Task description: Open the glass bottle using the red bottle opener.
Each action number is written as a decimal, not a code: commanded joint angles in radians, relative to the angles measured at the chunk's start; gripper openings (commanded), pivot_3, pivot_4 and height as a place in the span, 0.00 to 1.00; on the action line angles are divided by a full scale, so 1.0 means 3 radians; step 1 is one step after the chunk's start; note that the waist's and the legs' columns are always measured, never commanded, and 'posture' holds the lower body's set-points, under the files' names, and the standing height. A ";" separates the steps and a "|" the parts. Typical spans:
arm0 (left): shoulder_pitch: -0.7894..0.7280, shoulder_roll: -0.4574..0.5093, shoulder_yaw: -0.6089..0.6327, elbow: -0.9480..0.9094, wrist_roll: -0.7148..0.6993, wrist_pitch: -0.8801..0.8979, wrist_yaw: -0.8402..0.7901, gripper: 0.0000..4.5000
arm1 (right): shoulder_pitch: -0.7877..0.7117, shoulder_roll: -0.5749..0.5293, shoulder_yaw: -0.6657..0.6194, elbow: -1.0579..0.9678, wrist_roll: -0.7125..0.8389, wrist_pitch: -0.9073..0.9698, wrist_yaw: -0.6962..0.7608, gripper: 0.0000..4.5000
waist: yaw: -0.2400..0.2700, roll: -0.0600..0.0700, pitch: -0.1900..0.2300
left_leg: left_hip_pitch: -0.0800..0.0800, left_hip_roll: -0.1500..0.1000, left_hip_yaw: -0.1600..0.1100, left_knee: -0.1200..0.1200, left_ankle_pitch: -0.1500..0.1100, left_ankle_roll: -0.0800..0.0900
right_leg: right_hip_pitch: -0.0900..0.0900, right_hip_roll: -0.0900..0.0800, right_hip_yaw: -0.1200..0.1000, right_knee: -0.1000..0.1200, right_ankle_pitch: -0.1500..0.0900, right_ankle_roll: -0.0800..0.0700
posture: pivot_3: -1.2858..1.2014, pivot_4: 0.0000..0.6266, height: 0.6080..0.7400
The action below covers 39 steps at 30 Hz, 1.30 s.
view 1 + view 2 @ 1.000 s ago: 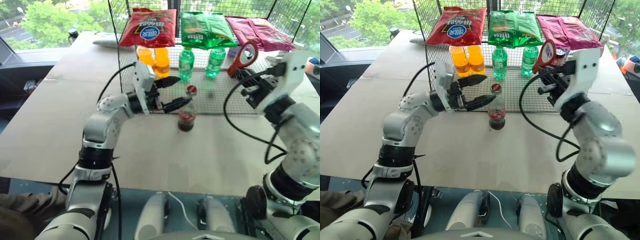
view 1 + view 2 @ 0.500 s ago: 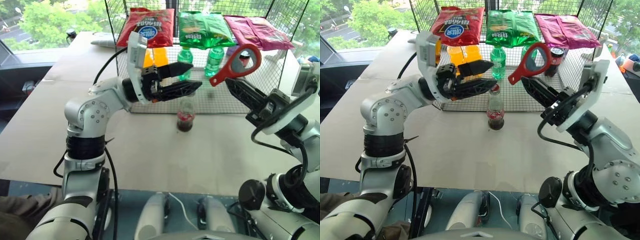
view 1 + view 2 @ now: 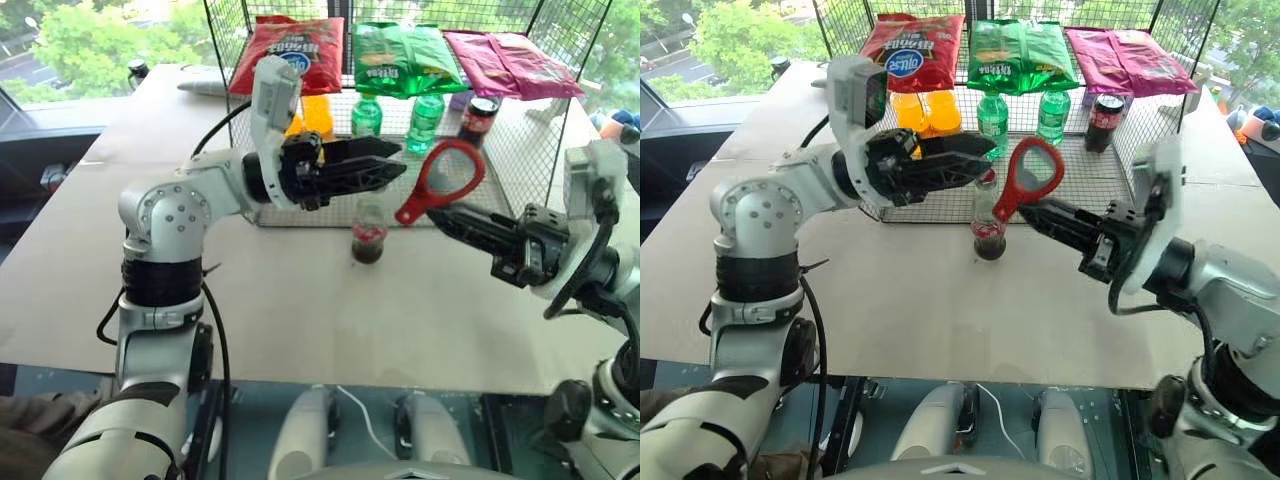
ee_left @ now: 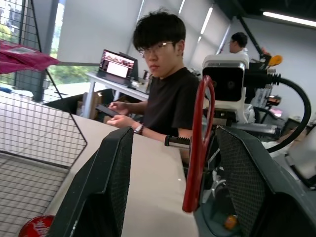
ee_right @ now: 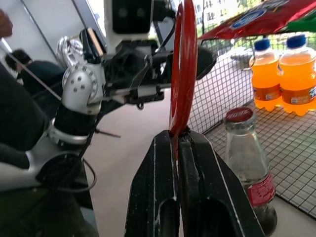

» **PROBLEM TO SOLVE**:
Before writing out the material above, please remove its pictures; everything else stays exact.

» **TASK ANSWER**:
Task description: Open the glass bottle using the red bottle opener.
Each action number is written as a decimal, not a code: commanded joint angles in radians, relative to the angles measured at the chunk's start; gripper openings (commanded), pivot_3, pivot_4 and height as a place in the span, 0.00 to 1.00; on the action line angles are divided by a full scale, so 1.0 means 3 radians; step 1 is one step after the chunk's start; note that the waist's and the legs' columns are always measured, never commanded, and 'posture' holds the lower body's set-points, under the files' names, and the standing height. A ";" separates the steps and a "|" the parts. Typical spans:
arm0 (left): shoulder_pitch: -0.7894..0.7280, shoulder_roll: -0.4574..0.5093, shoulder_yaw: -0.6089..0.6327, elbow: -0.9480..0.9094, wrist_roll: -0.7148..0.6993, wrist_pitch: -0.8801..0.8979, wrist_yaw: -0.8402..0.7901, gripper: 0.0000..4.5000
arm1 (right): shoulder_pitch: -0.7877..0.7117, shoulder_roll: -0.5749..0.5293, shoulder_yaw: -0.6657..0.6194, elbow: -1.0579..0.9678, wrist_roll: -0.7125..0.8389, wrist_pitch: -0.9073..0.9698, wrist_yaw: -0.6962..0.7608, gripper: 0.0000..4.5000
waist: yaw: -0.2400..0.2700, roll: -0.0600..0.0700, pitch: -0.1900..0.2300
left_leg: left_hip_pitch: -0.0800..0.0800, left_hip_roll: -0.1500..0.1000, left_hip_yaw: -0.1600..0.1100, left_knee: -0.1200..0.1200, left_ankle_pitch: -0.1500..0.1100, left_ankle_roll: -0.0800..0.0900
right_leg: right_hip_pitch: -0.0900..0.0900, right_hip_roll: -0.0900..0.0800, right_hip_yaw: -0.1200..0.1000, right_knee: -0.1000..0.1200, right_ankle_pitch: -0.1500..0.0900, right_ankle_roll: -0.0800..0.0700
posture: pivot_3: -1.2858..1.2014, pivot_4: 0.0000..0.6266, height: 0.6080..0.7400
The action below covers 39 steps at 30 Hz, 1.30 s.
view 1 + view 2 @ 1.000 s ago: 
view 1 + view 2 @ 0.500 s ago: 
view 1 + view 2 @ now: 
ee_left @ now: 
ee_right @ now: 

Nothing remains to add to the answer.